> [Problem description]: Return each line of the listing that has the word "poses" in it.

> [Raw data]:
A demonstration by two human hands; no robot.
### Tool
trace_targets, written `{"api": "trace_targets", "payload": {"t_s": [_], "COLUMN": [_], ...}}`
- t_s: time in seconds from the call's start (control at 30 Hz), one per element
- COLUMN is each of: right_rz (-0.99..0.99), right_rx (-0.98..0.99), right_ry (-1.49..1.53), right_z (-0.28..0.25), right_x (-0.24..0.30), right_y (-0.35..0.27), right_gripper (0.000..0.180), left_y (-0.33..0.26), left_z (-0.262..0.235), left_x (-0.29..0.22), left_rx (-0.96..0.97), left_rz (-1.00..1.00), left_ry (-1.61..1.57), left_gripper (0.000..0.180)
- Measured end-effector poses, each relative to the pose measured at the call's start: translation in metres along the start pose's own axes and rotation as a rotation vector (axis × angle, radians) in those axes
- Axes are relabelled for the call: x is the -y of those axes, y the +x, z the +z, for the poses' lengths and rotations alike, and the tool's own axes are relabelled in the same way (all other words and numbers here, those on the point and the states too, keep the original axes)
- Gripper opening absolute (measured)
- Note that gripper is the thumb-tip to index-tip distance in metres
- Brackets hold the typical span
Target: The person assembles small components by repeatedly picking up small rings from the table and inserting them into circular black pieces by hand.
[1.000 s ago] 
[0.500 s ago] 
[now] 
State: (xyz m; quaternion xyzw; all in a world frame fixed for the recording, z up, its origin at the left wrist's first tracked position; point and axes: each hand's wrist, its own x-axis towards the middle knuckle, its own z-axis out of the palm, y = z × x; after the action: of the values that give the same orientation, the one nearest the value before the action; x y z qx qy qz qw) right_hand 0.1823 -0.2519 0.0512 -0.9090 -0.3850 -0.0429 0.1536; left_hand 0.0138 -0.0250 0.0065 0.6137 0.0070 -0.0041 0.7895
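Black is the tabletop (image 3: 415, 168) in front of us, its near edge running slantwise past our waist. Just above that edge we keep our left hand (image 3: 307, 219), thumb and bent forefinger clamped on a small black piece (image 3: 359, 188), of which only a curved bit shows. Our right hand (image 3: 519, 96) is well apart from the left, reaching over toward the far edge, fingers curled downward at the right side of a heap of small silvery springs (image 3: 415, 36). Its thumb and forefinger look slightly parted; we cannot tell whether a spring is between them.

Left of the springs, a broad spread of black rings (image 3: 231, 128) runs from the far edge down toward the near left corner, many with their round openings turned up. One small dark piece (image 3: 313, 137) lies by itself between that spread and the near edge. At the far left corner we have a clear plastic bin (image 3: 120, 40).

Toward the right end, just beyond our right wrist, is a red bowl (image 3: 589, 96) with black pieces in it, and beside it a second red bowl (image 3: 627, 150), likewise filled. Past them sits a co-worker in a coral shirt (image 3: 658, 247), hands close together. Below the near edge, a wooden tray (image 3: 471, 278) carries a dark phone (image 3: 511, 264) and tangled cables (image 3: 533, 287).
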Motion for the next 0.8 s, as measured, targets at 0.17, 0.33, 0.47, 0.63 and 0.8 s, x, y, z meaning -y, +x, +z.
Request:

> [Written answer]:
- Measured end-effector poses, each relative to the pose measured at the call's start: translation in metres along the start pose's own axes and rotation as a rotation vector (axis × angle, radians) in those axes
- Axes are relabelled for the call: x is the -y of those axes, y the +x, z the +z, for the poses' lengths and rotations alike, and the tool's own axes are relabelled in the same way (all other words and numbers here, those on the point and the states too, keep the original axes)

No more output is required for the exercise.